Nous lui remettons tous les deux lesdites clés et remarquons le changement sur son visage. Je n’espère sincèrement pas pour lui qu’il va me sortir le coup du « on a donné la même chambre à deux personnes différentes » parce que je risque de leur faire une très mauvaise pub ! Qu’il se le tienne pour dit !


-Okay, je pense qu’il faudrait aller à la réception et régler tout ça là-bas. Propose Hyppolite.
-Oui, oui, c’est une bonne idée. S’empresse d’ajouter l’employé comme s’il allait pouvoir échapper à une sentence.
-Je suis également d’accord. Allons-y maintenant. Je dis en me dirigeant vers la porte d’entrée.


Il y a moins de trente minutes que je suis là, le réceptionniste se souviendra de moi à coup sûr !
Punaise, il n’ y a qu’à moi que ce genre de galère peut arriver !


-Mademoiselle ? M’interpelle Hyppolite.
-Oui ?
-Vous devriez mettre quelque chose. Dit-il en baissant les yeux.
-Comment ça…. Ah oui, mon pantalon. Bonne idée. Où est-il d’ailleurs ?


Je balaye la pièce du regard pour le trouver sur le lit et l’attrape avant de demander au voleur de sortir de la douche. Non sans me traiter de folle, de psychopathe ayant besoin de se faire soigner, il me cède le passage et j’enfile mon pantalon avant de tous les rejoindre dans le couloir. La Sandrine aussi est toujours là et me regarde en biais.
Nous nous rendons à la réception en silence, j’en profite pour envoyer un message à mon père, et lorsque nous arrivons devant le réceptionniste, une cacophonie monstre se fait entendre. 
Entre les propos du voleur, ceux de l’employé, les miens et Hyppolite qui tente d’apaiser la situation en voulant imposer sa grosse, voix, comportement typique de congolais –pour ne pas dire africain – pour ne pas changer.

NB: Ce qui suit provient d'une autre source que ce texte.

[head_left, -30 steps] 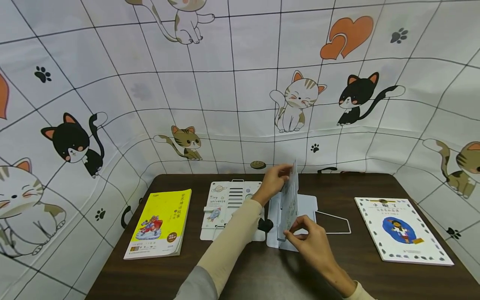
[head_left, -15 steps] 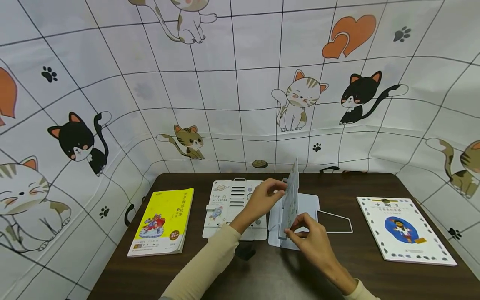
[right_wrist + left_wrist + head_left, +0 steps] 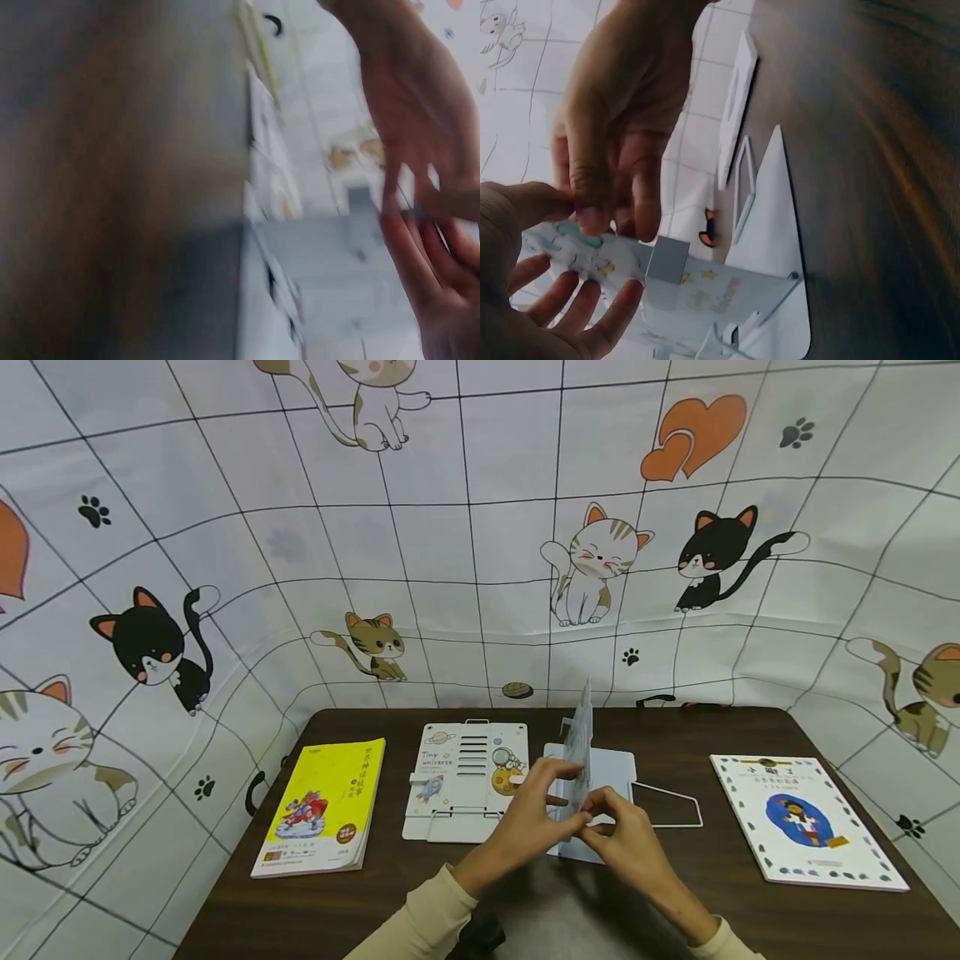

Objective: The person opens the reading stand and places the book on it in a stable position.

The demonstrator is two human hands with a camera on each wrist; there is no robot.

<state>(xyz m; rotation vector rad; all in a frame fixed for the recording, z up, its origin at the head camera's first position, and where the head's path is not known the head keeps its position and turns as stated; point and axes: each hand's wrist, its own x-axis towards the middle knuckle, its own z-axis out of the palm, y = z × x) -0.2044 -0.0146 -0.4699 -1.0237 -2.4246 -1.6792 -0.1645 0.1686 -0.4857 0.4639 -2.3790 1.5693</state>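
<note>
A pale blue book stand stands unfolded at the table's centre right, its base plate (image 3: 617,768) flat and its printed panel (image 3: 581,731) raised nearly upright, edge-on to the head view. My left hand (image 3: 525,814) has thumb and index finger at the panel's near edge, its other fingers spread along the left face. From the right side, my right hand (image 3: 633,843) pinches the same edge, fingertips against those of the left. The left wrist view shows a small grey clip (image 3: 668,259) on the panel beside both hands. The right wrist view is blurred.
Left of the stand lies a second, white book stand (image 3: 465,781) with space drawings. A yellow book (image 3: 322,802) is at the far left, a white book (image 3: 806,818) at the right. A white wire support (image 3: 697,810) sticks out right of the base. A cat-print cloth hangs behind.
My left hand has come down from the panel's top to its near lower edge, meeting the right hand. The right hand keeps its pinch there; the panel stays raised.
</note>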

-Attendez, calmez-vous tous s’il vous plait. Je ne comprends pas. Dis le réceptionniste.
-ECOUTEZ-MOI ! Hurlé-je. Je suis venue avec mon père tout à l’heure, et vous m’avez attribué une chambre sauf que ce monsieur prétend que cette chambre, celle que vous m'avez attribuée est également la sienne.
-Et c’est la mienne espèce de folle !
-Continuez à m’appeler la folle et je vais en finir avec vous, espèce de voleur !
-Pour rappel ce sont mes affaires déballées qui se trouvent dans la chambre. Ah quel moment aurais-je eu le temps de les déballer hein ? Entre le moment où vous m’avez agressée ou celui où vous êtes revenue avec ces deux personnes? A moins d’être stupide, myope et de manquer de logique, vous en convaincrez que c’est tout bonnement impossible ?

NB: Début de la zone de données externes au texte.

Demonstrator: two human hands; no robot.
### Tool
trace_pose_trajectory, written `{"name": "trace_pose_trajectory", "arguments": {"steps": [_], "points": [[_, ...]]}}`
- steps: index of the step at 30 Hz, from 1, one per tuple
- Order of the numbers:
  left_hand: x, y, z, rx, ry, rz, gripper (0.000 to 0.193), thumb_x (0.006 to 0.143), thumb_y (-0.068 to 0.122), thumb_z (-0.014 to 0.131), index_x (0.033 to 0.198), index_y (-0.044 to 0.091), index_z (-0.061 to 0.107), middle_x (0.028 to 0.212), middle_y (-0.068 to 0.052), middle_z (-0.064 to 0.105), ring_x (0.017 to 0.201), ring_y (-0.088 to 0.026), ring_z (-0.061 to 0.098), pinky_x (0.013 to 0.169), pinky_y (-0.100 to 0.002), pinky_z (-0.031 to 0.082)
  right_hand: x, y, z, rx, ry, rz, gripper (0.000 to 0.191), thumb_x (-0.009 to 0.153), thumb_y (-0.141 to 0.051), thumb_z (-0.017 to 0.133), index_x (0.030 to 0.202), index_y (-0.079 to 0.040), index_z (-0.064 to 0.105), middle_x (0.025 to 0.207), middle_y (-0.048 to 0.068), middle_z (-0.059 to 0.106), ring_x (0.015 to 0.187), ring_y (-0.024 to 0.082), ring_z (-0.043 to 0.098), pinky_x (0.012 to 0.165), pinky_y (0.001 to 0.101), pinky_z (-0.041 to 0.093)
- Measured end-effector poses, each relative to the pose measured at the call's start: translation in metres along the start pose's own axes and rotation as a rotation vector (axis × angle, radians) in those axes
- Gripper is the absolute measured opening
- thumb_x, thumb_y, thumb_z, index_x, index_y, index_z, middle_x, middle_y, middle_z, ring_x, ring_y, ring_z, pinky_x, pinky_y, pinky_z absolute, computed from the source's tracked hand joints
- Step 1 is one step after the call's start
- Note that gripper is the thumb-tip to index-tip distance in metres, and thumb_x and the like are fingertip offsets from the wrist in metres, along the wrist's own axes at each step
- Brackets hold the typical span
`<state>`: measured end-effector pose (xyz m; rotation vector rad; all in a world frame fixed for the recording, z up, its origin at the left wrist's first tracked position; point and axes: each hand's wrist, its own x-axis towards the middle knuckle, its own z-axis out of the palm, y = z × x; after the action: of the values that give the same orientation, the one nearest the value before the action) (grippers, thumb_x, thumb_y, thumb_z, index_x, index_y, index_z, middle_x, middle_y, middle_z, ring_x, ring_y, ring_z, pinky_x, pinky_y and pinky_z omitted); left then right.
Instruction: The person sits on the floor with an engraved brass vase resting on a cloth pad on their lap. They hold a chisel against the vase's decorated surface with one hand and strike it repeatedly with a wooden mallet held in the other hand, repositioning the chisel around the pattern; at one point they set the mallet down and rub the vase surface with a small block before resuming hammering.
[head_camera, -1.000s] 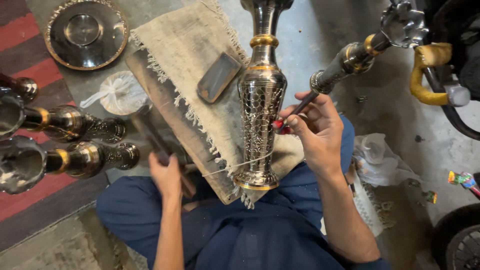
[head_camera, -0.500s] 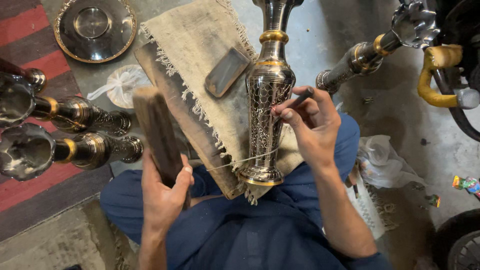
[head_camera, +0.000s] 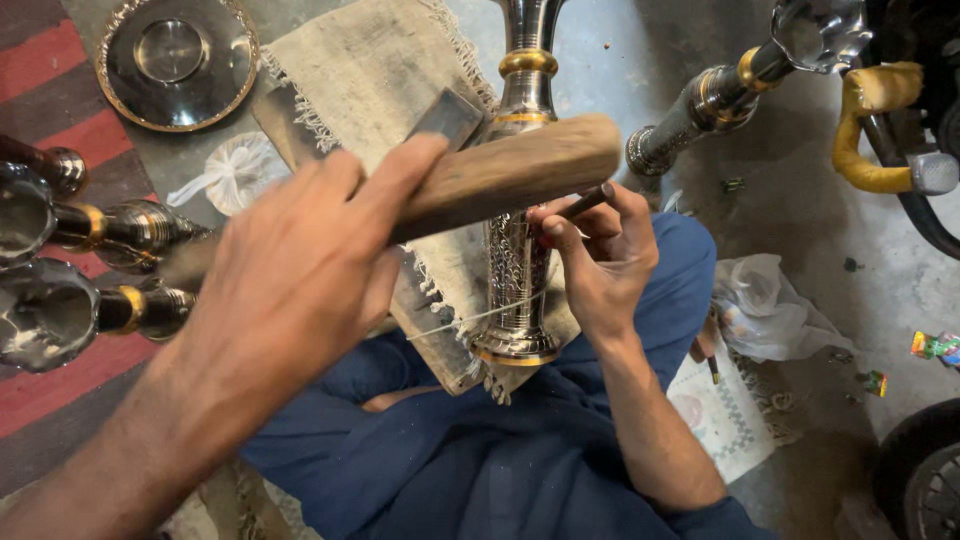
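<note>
Left hand (head_camera: 300, 260) closed around a wooden block (head_camera: 500, 172), gripping its left end; block raised above the lap, lying roughly level, its right end over the metal vase (head_camera: 517, 280). Right hand (head_camera: 600, 250) closed on a thin dark punch (head_camera: 588, 201), pinched between fingers and thumb; the tip seems to touch the vase's patterned body, though the fingers hide the contact. Vase lies along the person's lap on a frayed burlap cloth (head_camera: 370, 80), base near, neck far. Similar metal pieces (head_camera: 90, 270) lie at left on the striped mat; a round metal tray (head_camera: 178, 60) far left
</note>
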<state>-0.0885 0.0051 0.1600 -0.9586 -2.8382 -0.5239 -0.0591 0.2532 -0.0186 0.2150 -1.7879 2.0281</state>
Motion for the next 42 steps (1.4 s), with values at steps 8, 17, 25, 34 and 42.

Euh, c’est moi où il est en train de copieusement m’insulter ?


-Monsieur, s’il vous plaît. Intervient le réceptionniste. Nous allons essayer de régler cette histoire dans le calme sans faire usage de mots qui pourraient blesser.
-….
- Pourrais-je s’il vous plait avoir votre nom ?
-Bemba, Bemba Michael.
-Merci monsieur. Je reviens.


Pendant que le réceptionniste tente de mettre en lumière cette histoire, je continue à informer mon père via message. Il est déjà en chemin d’après sa dernière réponse et ne devrait plus tarder.

Quand j’y pense, c’est drôle à quel point j’ai vite assimilé la notion « d’aide paternelle ». Dans ma jeunesse, j’ai toujours voulu dire « continue et j’appelle mon père » ou me retrouver dans une situation qui nécessitait son intervention. Je l’ai tellement voulu, souhaité, que sans jamais voir ce moment arrivé, j’ai fini par me persuader que je n’avais plus besoin d’aide paternelle. Qu’il fallait que j’oublie cette notion. Et aujourd’hui, alors même que je suis à ses côtés depuis moins d’une journée, je me surprends à le solliciter comme si je l’avais toujours fait.

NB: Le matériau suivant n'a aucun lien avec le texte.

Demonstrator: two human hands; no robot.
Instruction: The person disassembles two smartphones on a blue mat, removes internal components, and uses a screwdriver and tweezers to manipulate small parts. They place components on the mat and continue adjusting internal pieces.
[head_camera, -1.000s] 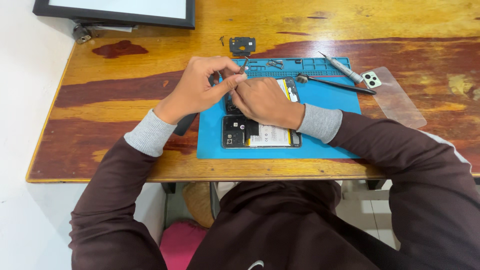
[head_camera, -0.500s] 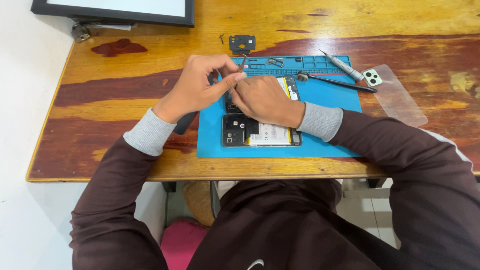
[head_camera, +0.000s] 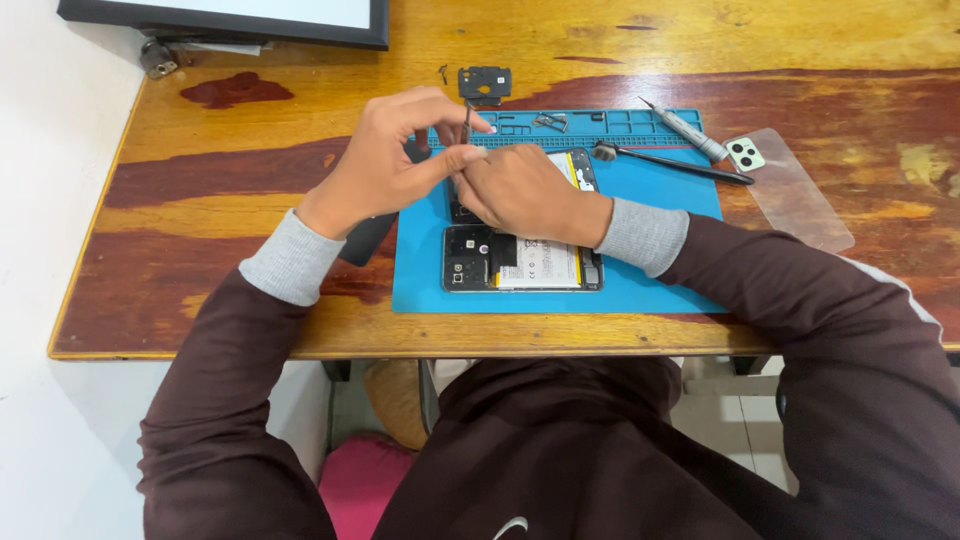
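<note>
Lying beneath both hands (head_camera: 470, 175) on the blue mat (head_camera: 660, 280), opened phone (head_camera: 525, 265).

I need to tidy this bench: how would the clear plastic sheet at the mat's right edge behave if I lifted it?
The clear plastic sheet looks thin and see-through, so probably light and floppy. It lies flat on the wooden table, so it may slide when pushed.

The right hand (head_camera: 525, 192) covers the upper part of the opened phone (head_camera: 522, 262) — what lies beneath it cannot be seen. The thin tool (head_camera: 467, 118) pinched by the left hand (head_camera: 385, 165) is too small to identify. The dark-framed board (head_camera: 225, 15) is cut off at the top edge.
</note>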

-Je crois comprendre ce qu’il s’est passé. Lance le réceptionniste de retour. Votre départ était prévu pour aujourd’hui, mais vous avez décidé de prolonger votre séjour. Mon collègue qui a accusé réception de votre demande, l’a inscrit sous forme de note et non de réservation. C’est la raison pour laquelle votre chambre apparaissait libre. Nous nous excusons pour ce désagrément monsieur.
-Soit, maintenant que la vérité a été rétablie, je veux qu’on l’arrête pour agression. Lance le Michael en me pointant du doigt. Elle m’a cassé le nez!

Ah non !
Non, non, non, impossible, je ne peux pas aller en prison, encore moins dans une prison en Afrique. Et puis ce n’est pas comme si j’ai volontairement voulu l’agresser. D’abord, j’étais en état de légitime défense, même si les éléments constitutifs ne sont pas tout à fait réunis mais c’était de la légitime défense, la cour me croira, je n’ai pas une tête de menteuse. Et s’il essaie de me faire passer pour telle, j’objecterai comme dans New York police judiciaire.
On peut objecter ici ? je demande un peu inquiète.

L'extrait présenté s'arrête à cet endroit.